# [Exercise brief]
Apart from the images, output the data below exactly.

[[ Recorded data open ]]

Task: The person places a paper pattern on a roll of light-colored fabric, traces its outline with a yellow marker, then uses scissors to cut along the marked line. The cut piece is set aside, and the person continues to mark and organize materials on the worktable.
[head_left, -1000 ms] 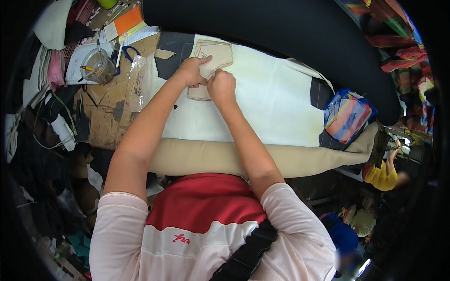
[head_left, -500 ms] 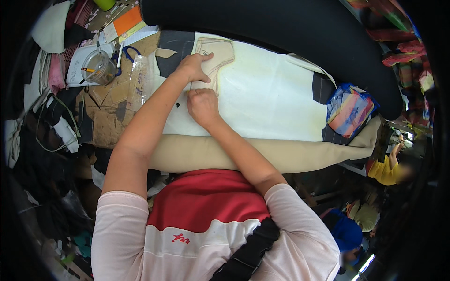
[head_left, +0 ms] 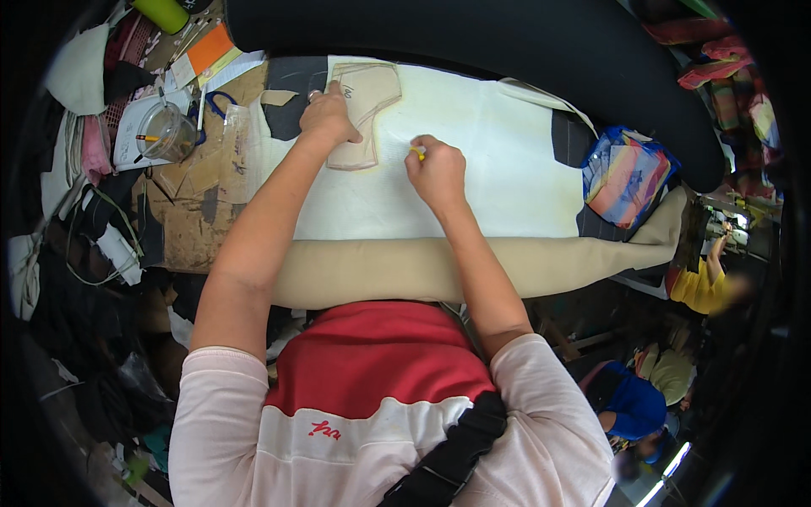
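Note:
A beige card pattern piece [head_left: 372, 93] with curved edges lies on a sheet of white material [head_left: 498, 160]. My left hand [head_left: 328, 120] rests on the left part of the card, fingers and thumb spread, pressing it flat. To the right of the card, my right hand [head_left: 439, 173] is closed around a slim yellow pencil [head_left: 418, 153]. Only a short bit of the pencil shows; the fist hides the rest. The fist is over the white sheet, apart from the card.
A beige roll [head_left: 380, 270] runs along the near edge, a large black roll [head_left: 439, 38] along the far side. At left are a clear cup [head_left: 166, 135], blue-handled scissors [head_left: 221, 103] and papers. A colourful plastic bundle [head_left: 627, 177] sits at right. Other people sit farther right.
My right hand has moved right, away from the card's lower edge. My left hand has shifted slightly left on the card, uncovering more of it. The whole view has shifted a little.

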`<action>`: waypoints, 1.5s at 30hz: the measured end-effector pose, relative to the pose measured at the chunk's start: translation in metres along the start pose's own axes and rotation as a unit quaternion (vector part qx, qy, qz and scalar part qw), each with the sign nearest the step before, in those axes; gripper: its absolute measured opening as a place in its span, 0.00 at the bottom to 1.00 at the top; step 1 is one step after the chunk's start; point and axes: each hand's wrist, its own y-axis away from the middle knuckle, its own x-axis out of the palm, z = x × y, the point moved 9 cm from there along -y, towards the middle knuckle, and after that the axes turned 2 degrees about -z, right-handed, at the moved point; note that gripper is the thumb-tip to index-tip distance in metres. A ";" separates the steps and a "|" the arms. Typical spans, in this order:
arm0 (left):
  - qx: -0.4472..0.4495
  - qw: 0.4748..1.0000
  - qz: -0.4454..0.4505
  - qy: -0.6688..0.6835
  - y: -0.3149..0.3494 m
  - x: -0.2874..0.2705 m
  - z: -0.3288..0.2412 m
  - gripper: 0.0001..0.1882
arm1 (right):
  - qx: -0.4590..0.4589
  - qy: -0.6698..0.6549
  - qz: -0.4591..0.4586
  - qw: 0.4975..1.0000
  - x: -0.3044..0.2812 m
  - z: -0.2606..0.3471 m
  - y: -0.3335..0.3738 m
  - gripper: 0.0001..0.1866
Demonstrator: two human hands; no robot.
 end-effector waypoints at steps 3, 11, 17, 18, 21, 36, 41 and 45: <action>-0.015 0.995 0.003 0.094 -0.001 0.006 0.013 0.31 | -0.009 -0.170 -0.030 0.985 -0.021 -0.007 0.007 0.08; -0.093 0.638 0.006 0.765 0.087 0.074 -0.018 0.08 | 0.361 -0.580 -0.034 0.730 0.012 -0.042 0.058 0.21; 0.003 0.573 -0.039 0.819 0.135 0.063 -0.061 0.06 | 0.344 -0.558 -0.155 0.739 -0.032 -0.069 0.034 0.29; 0.018 0.583 -0.028 0.812 0.136 0.062 -0.065 0.06 | 0.327 -0.537 -0.171 0.758 -0.042 -0.070 0.034 0.29; 0.041 0.642 -0.003 0.766 0.139 0.072 -0.074 0.07 | 0.324 -0.596 -0.130 0.723 -0.039 -0.061 0.032 0.27; 0.445 0.838 0.207 0.237 0.218 0.145 -0.146 0.22 | 0.378 -0.479 0.005 0.792 0.002 -0.085 0.016 0.25; 0.496 0.835 0.222 0.093 0.245 0.140 -0.142 0.26 | 0.285 -0.401 -0.008 0.871 0.000 -0.076 0.031 0.25; 0.483 0.769 0.314 0.277 0.268 0.108 -0.144 0.19 | 0.200 -0.449 -0.042 0.870 -0.009 -0.099 -0.025 0.26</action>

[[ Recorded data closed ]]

# [Exercise solution]
Task: The person places a paper pattern on a roll of light-colored fabric, traces its outline with a yellow marker, then uses scissors to cut along the marked line. The cut piece is set aside, and the person continues to mark and organize materials on the worktable.
[head_left, -1000 ms] 
[head_left, -500 ms] 
[head_left, +0 ms] 
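Note:
A beige card pattern piece [head_left: 372, 93] with curved edges lies on a sheet of white material [head_left: 498, 160]. My left hand [head_left: 328, 120] rests on the left part of the card, fingers and thumb spread, pressing it flat. To the right of the card, my right hand [head_left: 439, 173] is closed around a slim yellow pencil [head_left: 418, 153]. Only a short bit of the pencil shows; the fist hides the rest. The fist is over the white sheet, apart from the card.
A beige roll [head_left: 380, 270] runs along the near edge, a large black roll [head_left: 439, 38] along the far side. At left are a clear cup [head_left: 166, 135], blue-handled scissors [head_left: 221, 103] and papers. A colourful plastic bundle [head_left: 627, 177] sits at right. Other people sit farther right.
My right hand has moved right, away from the card's lower edge. My left hand has shifted slightly left on the card, uncovering more of it. The whole view has shifted a little.
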
`<action>`: waypoints, 1.5s at 30hz: the measured end-effector pose, relative to the pose measured at the chunk's start: translation in metres along the start pose's own axes and rotation as a unit quaternion (vector part qx, qy, qz and scalar part qw), each with the sign nearest the step before, in those axes; gripper: its absolute measured opening as a place in its span, 0.00 at the bottom to 1.00 at the top; step 1 is one step after the chunk's start; point and axes: each hand's wrist, its own y-axis away from the middle knuckle, its own x-axis out of the palm, z = x × y, the point moved 9 cm from there along -y, towards the middle knuckle, and after that the axes turned 2 degrees about -z, right-handed, at the moved point; note that gripper is the thumb-tip to index-tip distance in metres. A ";" separates the steps and a "|" the arms. Typical spans, in this order:
arm0 (left):
  - qx: -0.4472..0.4495
  - qw: 0.4748..1.0000
  - qz: -0.4454..0.4505
  - qy: -0.6688..0.6835
  - y: -0.3149..0.3494 m
  - x: -0.2874..0.2705 m
  - z: -0.3288..0.2412 m
  - gripper: 0.0001..0.1882
arm1 (right):
  - qx: -0.4590..0.4589
  - qy: -0.6698..0.6549
  - qz: -0.4591..0.4586
  - qw: 0.4975..1.0000
  - x: -0.3044..0.2812 m
  - z: -0.2606..0.3471 m
  - y: -0.3335..0.3738 m
  - gripper: 0.0001..0.1866
Demonstrator: two human hands; no robot.
 end-effector waypoints at steps 3, 11, 17, 18, 21, 36, 41 and 45: <action>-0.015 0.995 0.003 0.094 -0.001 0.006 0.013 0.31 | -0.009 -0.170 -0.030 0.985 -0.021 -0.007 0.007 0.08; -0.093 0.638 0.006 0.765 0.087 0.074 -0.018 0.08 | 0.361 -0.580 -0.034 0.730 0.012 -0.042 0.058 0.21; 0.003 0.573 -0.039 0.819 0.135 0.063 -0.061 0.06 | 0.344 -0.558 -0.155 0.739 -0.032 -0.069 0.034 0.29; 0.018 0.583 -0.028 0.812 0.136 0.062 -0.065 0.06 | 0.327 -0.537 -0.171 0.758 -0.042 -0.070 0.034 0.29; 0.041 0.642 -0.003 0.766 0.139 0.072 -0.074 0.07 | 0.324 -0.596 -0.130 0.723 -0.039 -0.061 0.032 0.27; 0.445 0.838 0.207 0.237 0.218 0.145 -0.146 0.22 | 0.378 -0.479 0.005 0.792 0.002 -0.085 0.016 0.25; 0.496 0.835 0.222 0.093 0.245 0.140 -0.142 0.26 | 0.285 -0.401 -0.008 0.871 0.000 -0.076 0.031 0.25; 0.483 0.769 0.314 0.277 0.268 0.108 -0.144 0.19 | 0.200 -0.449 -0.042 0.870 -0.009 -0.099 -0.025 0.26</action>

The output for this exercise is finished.